__AIM OF THE TASK__
Retype all of the listing exactly, with no pictures.

━━━ COLLECTED MATERIAL

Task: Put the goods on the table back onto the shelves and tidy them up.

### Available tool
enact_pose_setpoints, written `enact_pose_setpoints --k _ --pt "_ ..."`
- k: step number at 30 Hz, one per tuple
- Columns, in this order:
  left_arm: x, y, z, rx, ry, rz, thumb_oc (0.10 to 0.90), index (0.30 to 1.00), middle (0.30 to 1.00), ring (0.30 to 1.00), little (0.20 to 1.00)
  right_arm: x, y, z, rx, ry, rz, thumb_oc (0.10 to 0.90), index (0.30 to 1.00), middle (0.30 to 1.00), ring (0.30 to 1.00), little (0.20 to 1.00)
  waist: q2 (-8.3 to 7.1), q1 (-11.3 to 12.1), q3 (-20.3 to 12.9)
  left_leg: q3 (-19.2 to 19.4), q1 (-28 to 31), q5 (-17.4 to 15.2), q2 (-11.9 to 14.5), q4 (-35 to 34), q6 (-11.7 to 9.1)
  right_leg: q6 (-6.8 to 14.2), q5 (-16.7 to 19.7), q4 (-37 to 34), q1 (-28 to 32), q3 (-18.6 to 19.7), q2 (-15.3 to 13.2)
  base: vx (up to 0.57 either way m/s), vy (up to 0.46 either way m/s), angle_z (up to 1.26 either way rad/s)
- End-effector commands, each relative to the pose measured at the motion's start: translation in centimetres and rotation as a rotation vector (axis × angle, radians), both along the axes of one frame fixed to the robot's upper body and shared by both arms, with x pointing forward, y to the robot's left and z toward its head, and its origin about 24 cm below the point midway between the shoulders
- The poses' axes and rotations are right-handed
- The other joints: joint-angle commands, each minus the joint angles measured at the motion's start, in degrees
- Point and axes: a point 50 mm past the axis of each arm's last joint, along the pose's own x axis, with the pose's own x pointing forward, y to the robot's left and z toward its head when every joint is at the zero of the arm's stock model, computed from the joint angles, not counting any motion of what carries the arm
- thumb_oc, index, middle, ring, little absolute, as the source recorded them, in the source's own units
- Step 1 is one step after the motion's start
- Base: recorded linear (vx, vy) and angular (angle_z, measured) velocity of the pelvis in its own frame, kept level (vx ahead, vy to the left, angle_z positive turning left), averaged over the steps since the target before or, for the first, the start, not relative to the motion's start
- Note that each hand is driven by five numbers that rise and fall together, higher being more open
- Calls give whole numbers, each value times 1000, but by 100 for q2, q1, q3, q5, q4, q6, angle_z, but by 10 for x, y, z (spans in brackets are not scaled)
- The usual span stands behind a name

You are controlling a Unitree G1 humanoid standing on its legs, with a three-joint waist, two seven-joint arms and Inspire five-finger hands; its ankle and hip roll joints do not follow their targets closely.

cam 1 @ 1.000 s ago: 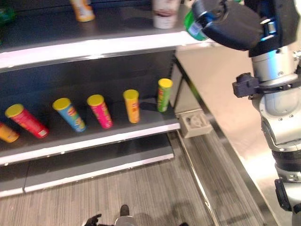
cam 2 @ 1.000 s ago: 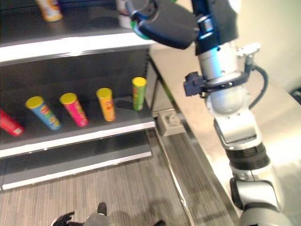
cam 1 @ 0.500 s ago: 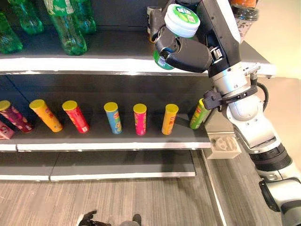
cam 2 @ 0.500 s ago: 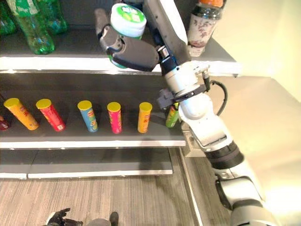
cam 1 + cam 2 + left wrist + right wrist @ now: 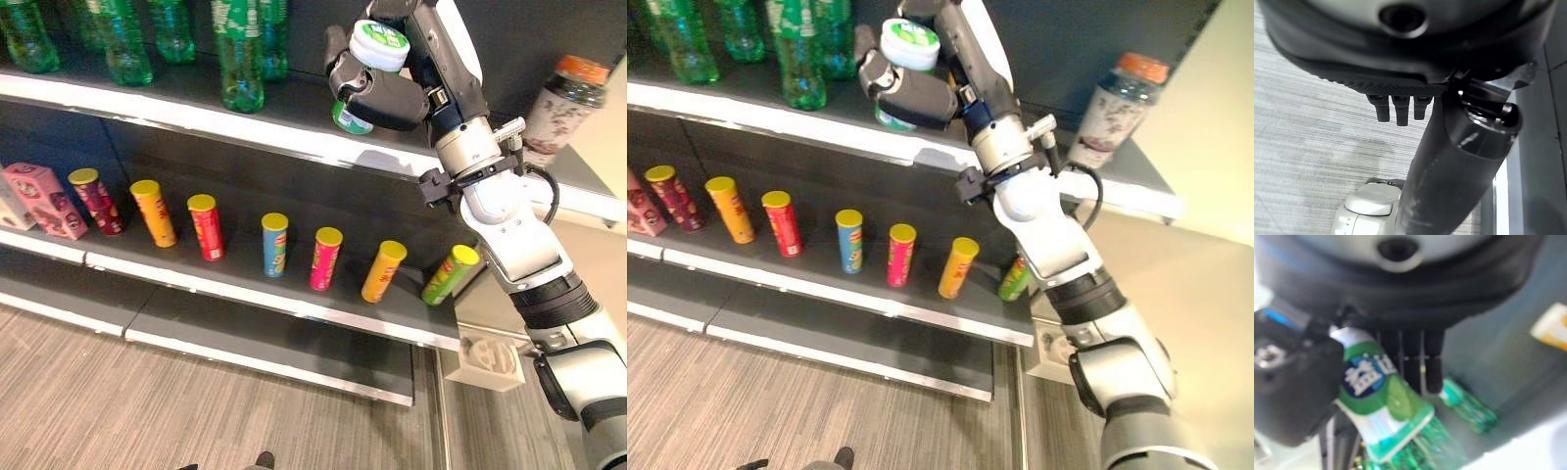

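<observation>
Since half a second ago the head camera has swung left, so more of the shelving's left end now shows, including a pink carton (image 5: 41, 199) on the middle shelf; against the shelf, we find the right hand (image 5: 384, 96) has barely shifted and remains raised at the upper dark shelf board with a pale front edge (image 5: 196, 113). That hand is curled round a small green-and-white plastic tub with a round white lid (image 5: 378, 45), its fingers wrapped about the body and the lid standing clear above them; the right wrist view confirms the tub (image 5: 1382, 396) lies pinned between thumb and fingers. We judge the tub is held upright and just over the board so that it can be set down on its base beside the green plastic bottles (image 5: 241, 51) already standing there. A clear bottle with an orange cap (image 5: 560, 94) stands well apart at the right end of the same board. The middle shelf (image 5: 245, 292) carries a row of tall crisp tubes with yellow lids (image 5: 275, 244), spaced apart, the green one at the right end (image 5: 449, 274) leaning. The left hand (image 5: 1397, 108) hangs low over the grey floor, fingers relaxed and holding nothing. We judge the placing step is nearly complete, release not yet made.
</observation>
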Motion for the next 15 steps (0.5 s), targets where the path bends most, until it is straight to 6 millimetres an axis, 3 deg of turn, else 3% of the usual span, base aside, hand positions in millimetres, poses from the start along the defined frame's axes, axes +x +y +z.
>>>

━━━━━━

__REPLY TO THE TASK__
Task: Put the goods on the table back onto the shelves and tidy them up.

### Available tool
enact_pose_setpoints, written `enact_pose_setpoints --k _ --pt "_ ..."`
- k: step number at 30 Hz, one per tuple
- Columns, in this order:
  left_arm: x, y, z, rx, ry, rz, thumb_oc (0.10 to 0.90), index (0.30 to 1.00), middle (0.30 to 1.00), ring (0.30 to 1.00), little (0.20 to 1.00)
  right_arm: x, y, z, rx, ry, rz, thumb_oc (0.10 to 0.90), index (0.30 to 1.00), middle (0.30 to 1.00), ring (0.30 to 1.00), little (0.20 to 1.00)
  waist: q2 (-8.3 to 7.1), q1 (-11.3 to 12.1), q3 (-20.3 to 12.9)
  left_leg: q3 (-19.2 to 19.4), q1 (-28 to 31), q5 (-17.4 to 15.2), q2 (-11.9 to 14.5), q4 (-35 to 34), q6 (-11.7 to 9.1)
  right_leg: q6 (-6.8 to 14.2), q5 (-16.7 to 19.7), q4 (-37 to 34), q1 (-28 to 32), q3 (-18.6 to 19.7), q2 (-15.3 to 13.2)
  base: vx (up to 0.57 either way m/s), vy (up to 0.46 either way m/s), angle_z (up to 1.26 either way rad/s)
- End-effector commands, each relative to the pose measured at the motion's start: translation in centimetres and rotation as a rotation vector (axis × angle, radians), both along the axes of one frame fixed to the robot's upper body and shared by both arms, with x pointing forward, y to the robot's left and z toward its head, and its origin about 24 cm below the point midway between the shoulders
- The poses' axes and rotations are right-handed
- The other joints: joint-angle commands, each minus the joint angles measured at the motion's start, in degrees
- Point and axes: a point 50 mm past the axis of each arm's last joint, along the pose's own x axis, with the pose's own x pointing forward, y to the robot's left and z toward its head when every joint is at the zero of the arm's stock model, computed from the joint angles, not counting any motion of what carries the arm
- thumb_oc, index, middle, ring, little absolute, as the source recorded them, in the source's own units
- Step 1 is one step after the motion's start
- Base: recorded linear (vx, vy) and angular (angle_z, measured) velocity of the pelvis in its own frame, kept level (vx ahead, vy to the left, angle_z positive turning left), averaged over the steps since the target before or, for the first, the start, not relative to the motion's start
- Note that each hand is driven by five numbers that rise and fall together, higher being more open
- Calls give whole numbers, each value times 1000, but by 100 for q2, q1, q3, q5, q4, q6, angle_z, but by 10 for x, y, z (spans in brackets are not scaled)
- The usual span stands behind a name

You are controlling a Unitree G1 humanoid standing on its legs, with a three-joint waist, two seven-joint arms and Inspire five-finger hands; its ankle and hip roll joints do not follow their targets closely.

cam 1 @ 1.000 s ago: 
cam 2 @ 1.000 s ago: 
cam 1 @ 0.500 s ago: 
cam 2 @ 0.500 s ago: 
cam 1 + cam 2 + left wrist + right wrist @ now: 

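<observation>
Since half a second ago the head camera has swung left, so more of the shelving's left end now shows, including a pink carton (image 5: 41, 199) on the middle shelf; against the shelf, we find the right hand (image 5: 384, 96) has barely shifted and remains raised at the upper dark shelf board with a pale front edge (image 5: 196, 113). That hand is curled round a small green-and-white plastic tub with a round white lid (image 5: 378, 45), its fingers wrapped about the body and the lid standing clear above them; the right wrist view confirms the tub (image 5: 1382, 396) lies pinned between thumb and fingers. We judge the tub is held upright and just over the board so that it can be set down on its base beside the green plastic bottles (image 5: 241, 51) already standing there. A clear bottle with an orange cap (image 5: 560, 94) stands well apart at the right end of the same board. The middle shelf (image 5: 245, 292) carries a row of tall crisp tubes with yellow lids (image 5: 275, 244), spaced apart, the green one at the right end (image 5: 449, 274) leaning. The left hand (image 5: 1397, 108) hangs low over the grey floor, fingers relaxed and holding nothing. We judge the placing step is nearly complete, release not yet made.
</observation>
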Motion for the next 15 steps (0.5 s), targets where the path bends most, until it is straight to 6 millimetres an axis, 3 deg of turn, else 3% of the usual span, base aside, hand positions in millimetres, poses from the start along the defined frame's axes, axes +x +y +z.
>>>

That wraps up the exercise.